Can you use the same identifiers for both? Yes, so long as you understand the difference between pass by value and pass by reference. If you’re passing by value, the identifier that you use for your argument does not refer to the same datum as the identifer used by your formal parameter, even though you used the same name. That’s because the data in the original argument is copied and the copy is assigned to the variable declared in your formal parameter.

So you now have two different variables with the same name in two different scopes. Confusing, right?

Arguments and Parameters are exact opposites of each other, so using the same term for both not only wouldn’t make sense, it would be actively harmful and confusing.

A parameter is a “hole” that you leave in the definition of a subroutine.

An argument is what you use to fill that hole in the usage of a subroutine.
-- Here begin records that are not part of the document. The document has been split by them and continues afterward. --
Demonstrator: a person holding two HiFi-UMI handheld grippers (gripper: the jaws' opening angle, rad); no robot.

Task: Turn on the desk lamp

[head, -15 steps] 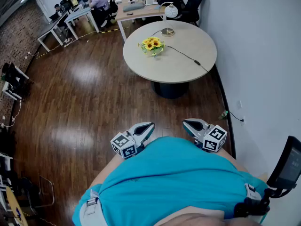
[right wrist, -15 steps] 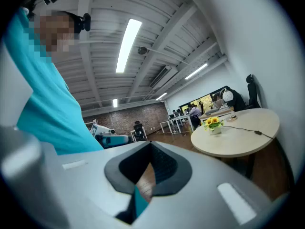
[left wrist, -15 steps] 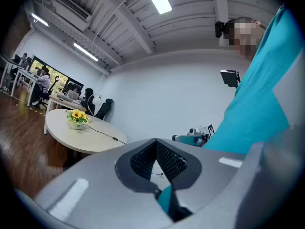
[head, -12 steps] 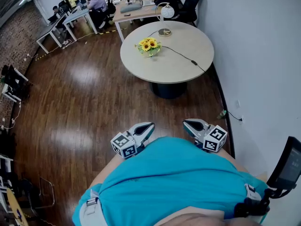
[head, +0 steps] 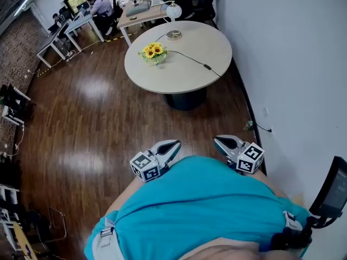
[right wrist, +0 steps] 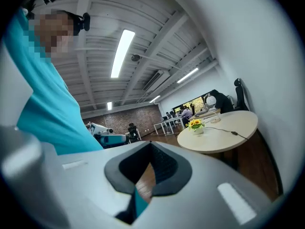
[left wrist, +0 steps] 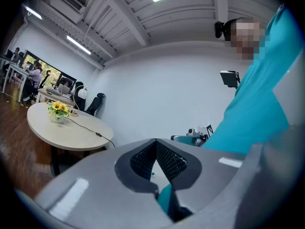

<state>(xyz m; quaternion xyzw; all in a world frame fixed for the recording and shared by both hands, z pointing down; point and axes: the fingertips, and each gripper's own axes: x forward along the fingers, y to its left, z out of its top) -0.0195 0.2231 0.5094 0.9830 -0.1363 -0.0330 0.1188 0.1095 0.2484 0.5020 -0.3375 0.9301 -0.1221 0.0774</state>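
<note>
Claws hung well apart from the desk lamp (head: 173, 10), which stood at the 12 o'clock edge of the round counter (head: 187, 72). Its cord (head: 190, 58) trailed toward 4 o'clock past the sunflowers (head: 152, 51). Left claw (head: 174, 144) and right claw (head: 217, 140) were both clenched on nothing, tucked low against the teal shirt (head: 200, 199) with tips pointing ahead and slightly inward, likely parked for walking up.

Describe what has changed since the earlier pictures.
The head view shifted: the round table, with desk lamp and sunflowers, now lies further left in the picture. Nothing was taken or let go. Left gripper and right gripper stay by the torso, jaws shut.
</note>
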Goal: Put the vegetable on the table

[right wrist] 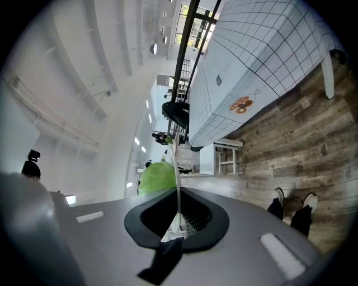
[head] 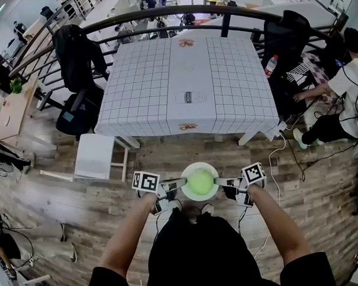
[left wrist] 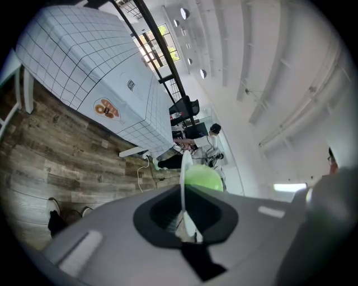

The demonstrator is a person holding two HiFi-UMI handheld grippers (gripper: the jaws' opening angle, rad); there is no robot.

Think about the following tail-recursive implementation of a counting loop:

def loop_times(n, func)
  if n > 0
    func(n)
    loop_times(n-1, func)
  end
end

loop_times(10, (n) → { print("Hello") })
# Hello
# Hello
# Hello
# Hello
# Hello
# Hello
# Hello
# Hello
# Hello
# Hello

The difference between the parameter n and the argument n-1 is fundamental to understanding how this works. According to the Sapir-Whorf Hypothesis, the language we use shapes the way we think, can you imagine how hard it would be to think about two fundemantally different things that have the same name?

Parameters are the list of ingredients needed in a function. This tells what rules the arguments must follow in order to be valid, and what arguments are necessary for the function to execute.

Arguments are the ingredients you end up putting into the function, and must adhere to those rules.

These are not always the same because you could have a generic parameter,i.e. in C++ an object of type T called “firstParam” can be anything. The parameter will always be referred to by the identifier “firstParam” within its scope, and will always be recognized as a T, but the argument can be an integer, double, string etc.